Cito este versículo bíblico porque ele descreve, certamente, o desempenho de Donald Trump no debate de ontem contra Kamala Harris, na rede de televisão ABC News. Trump pareceu ir ao debate acreditando que enfrentaria uma candidata morta e desajeitada, uma cópia de Joe Biden, diferenciando-se apenas pela data de nascimento e o sexo. Círculos republicanos, em erros de cálculo, especulavam que Harris seria uma debatedora facilmente vencida devido ao seu péssimo desempenho nos debates das primárias do Partido Democrata na eleição de 2020, com direito a uma humilhação pública de uma ex-democrata e agora convertida a republicana, Tulsi Gabbard. Esqueceram que, quando uma candidata se torna a oficial de um partido, ela passa a lidar com um media training muito mais amplo, com preparações quase teatrais para eventos dessa magnitude e com roteirização de falas, nos pormenores, por gente que treina os melhores oradores do país, incluindo quem treinou o melhor orador entre presidenciáveis desde Reagan, no caso, falo de Barack Obama. A soberba subiu à cabeça, e Trump achou que seria fácil demais; para ele, foi difícil.
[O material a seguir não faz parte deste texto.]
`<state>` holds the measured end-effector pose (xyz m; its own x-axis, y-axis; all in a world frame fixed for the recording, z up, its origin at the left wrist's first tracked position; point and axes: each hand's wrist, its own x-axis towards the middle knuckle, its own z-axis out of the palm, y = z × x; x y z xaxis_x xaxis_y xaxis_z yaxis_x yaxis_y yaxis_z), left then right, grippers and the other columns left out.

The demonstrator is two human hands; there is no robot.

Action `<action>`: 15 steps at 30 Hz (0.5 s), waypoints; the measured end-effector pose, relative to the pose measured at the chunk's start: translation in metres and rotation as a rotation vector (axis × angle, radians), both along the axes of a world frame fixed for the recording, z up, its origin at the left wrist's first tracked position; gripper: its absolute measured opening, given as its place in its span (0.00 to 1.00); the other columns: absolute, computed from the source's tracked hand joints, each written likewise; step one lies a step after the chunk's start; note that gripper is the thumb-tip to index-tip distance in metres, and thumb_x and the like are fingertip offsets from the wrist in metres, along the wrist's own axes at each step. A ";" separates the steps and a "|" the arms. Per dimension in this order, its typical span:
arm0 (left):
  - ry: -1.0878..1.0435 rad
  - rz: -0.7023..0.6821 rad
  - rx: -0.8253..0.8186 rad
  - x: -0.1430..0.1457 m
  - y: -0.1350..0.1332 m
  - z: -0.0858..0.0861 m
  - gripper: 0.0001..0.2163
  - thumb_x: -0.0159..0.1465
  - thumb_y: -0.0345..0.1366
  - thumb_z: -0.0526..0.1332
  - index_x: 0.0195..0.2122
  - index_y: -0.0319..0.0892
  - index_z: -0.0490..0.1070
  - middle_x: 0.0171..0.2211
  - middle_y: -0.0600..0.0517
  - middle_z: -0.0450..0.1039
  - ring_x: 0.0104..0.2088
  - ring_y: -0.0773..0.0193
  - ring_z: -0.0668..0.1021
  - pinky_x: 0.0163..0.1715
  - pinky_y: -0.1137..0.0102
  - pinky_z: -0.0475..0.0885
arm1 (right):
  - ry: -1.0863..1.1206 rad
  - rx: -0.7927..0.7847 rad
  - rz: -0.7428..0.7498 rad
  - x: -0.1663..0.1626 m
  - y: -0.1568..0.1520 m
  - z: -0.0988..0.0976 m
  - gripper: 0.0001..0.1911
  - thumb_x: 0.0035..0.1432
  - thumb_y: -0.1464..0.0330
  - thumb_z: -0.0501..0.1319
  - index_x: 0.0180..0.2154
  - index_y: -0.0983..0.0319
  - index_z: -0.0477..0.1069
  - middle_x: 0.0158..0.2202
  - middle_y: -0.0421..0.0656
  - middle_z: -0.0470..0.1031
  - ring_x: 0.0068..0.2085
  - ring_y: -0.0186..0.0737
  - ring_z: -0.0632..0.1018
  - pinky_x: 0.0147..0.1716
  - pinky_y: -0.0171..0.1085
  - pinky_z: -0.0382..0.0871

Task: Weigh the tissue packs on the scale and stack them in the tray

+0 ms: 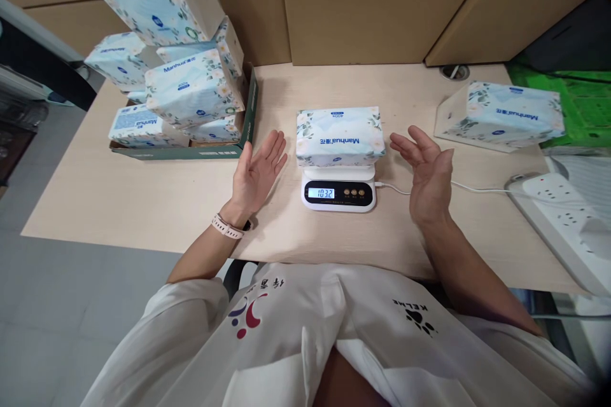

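Note:
A pale blue flowered tissue pack (340, 136) lies on a small white kitchen scale (338, 191), whose lit display shows digits. My left hand (258, 173) hovers just left of the pack, palm turned inward, fingers stretched and apart, holding nothing. My right hand (426, 170) is at the pack's right, also with fingers spread and nothing in it. Neither hand touches the pack. A pale watch band sits on my left wrist.
A green-edged cardboard tray (248, 121) at the back left holds several stacked tissue packs (193, 86). Another pack (508, 114) lies at the right. A white cable (477, 189) runs from the scale to a power strip (563, 210). Cardboard boxes (372, 0) stand behind the wooden table (143, 203).

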<state>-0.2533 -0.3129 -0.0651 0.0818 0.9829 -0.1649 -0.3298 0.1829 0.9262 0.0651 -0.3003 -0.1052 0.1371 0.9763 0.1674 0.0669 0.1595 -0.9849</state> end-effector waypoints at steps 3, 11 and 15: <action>-0.007 0.009 -0.017 0.001 0.000 0.001 0.39 0.76 0.66 0.47 0.79 0.49 0.65 0.83 0.51 0.56 0.86 0.53 0.51 0.85 0.56 0.50 | -0.031 -0.026 0.088 0.002 -0.002 -0.002 0.44 0.71 0.30 0.43 0.71 0.43 0.72 0.68 0.42 0.81 0.76 0.58 0.74 0.82 0.68 0.50; -0.004 -0.029 -0.007 -0.001 0.000 -0.001 0.40 0.76 0.66 0.45 0.81 0.47 0.62 0.84 0.50 0.56 0.86 0.54 0.52 0.85 0.59 0.50 | -0.073 -0.053 0.214 0.005 -0.001 -0.013 0.46 0.68 0.27 0.46 0.76 0.40 0.65 0.75 0.41 0.74 0.82 0.58 0.64 0.83 0.70 0.47; 0.002 -0.028 -0.006 -0.001 -0.001 -0.001 0.40 0.76 0.67 0.46 0.81 0.48 0.61 0.84 0.50 0.55 0.86 0.54 0.52 0.85 0.57 0.49 | -0.099 -0.029 0.202 0.005 -0.001 -0.013 0.47 0.69 0.28 0.45 0.76 0.42 0.65 0.75 0.43 0.74 0.82 0.58 0.64 0.83 0.70 0.49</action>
<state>-0.2542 -0.3134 -0.0658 0.1091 0.9792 -0.1712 -0.3223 0.1977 0.9258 0.0705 -0.3016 -0.1187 -0.0774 0.9869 0.1414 0.1333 0.1508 -0.9795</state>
O debate se desenrolou em três temas principais: imigração, economia e aborto. No primeiro tema, Trump deveria ter nadado de braçada. Kamala foi designada por Biden, no início de seu governo, como responsável por lidar com as questões relacionadas à fronteira. E a gestão foi um desastre! Um contingente gigantesco de imigrantes cruzando a fronteira do México com os Estados Unidos, em níveis recordes, causou uma profunda crise no país. Para se ter ideia, em um dia, o Departamento Nacional de Segurança dos Estados Unidos registrou a travessia de 8.600 imigrantes pela fronteira com o México. Cidades como El Paso e Eagle Pass viram seus sistemas sobrecarregados. Estados como Arizona e Nevada, swing-states decisivos, foram impactados por essa crise, um momento oportuno para Trump frisar o desastre migratório do governo Biden e da responsável pela fronteira, Kamala Harris – apelidada no país de “Czar da Fronteira” – mas o que preferiu Trump? Preservou Kamala e passou a defender mentiras esdrúxulas que circulariam nos grupos de WhatsApp de nossas “tias do zap” no Brasil, como a de que imigrantes estariam comendo cachorros em Springfield, Ohio. Falarei posteriormente sobre a postura dos mediadores excessivamente pró-Harris, mas o fact-check nesse caso foi correto. Entretanto, não creio que seria necessário, pois é uma ideia tão estúpida que ninguém com níveis saudáveis de sanidade mental acreditaria. Enquanto isso, Harris levantava que uma proposta de reforma da questão imigratória foi enviada ao Congresso, mas foi barrada porque o partido republicano, que possui maioria na Câmara dos Representantes, foi supostamente pressionado por Trump a votar contra, pois o ex-presidente desejaria o “quanto pior, melhor” para vencer a eleição. Entretanto, este projeto foi lançado em ano eleitoral, no último ano de mandato de Biden, sendo que nos três anos de governo, a postura foi negligente ou até permissiva e de cumplicidade. Biden propôs, no início do governo, legalizar 11 milhões de imigrantes ilegais, um absurdo! Trump não soube explorar, perdeu uma oportunidade única, e a contradição apontada por Kamala pode colar. Trump perdeu esse debate, nem tanto pelos méritos de Kamala, mas por demérito próprio.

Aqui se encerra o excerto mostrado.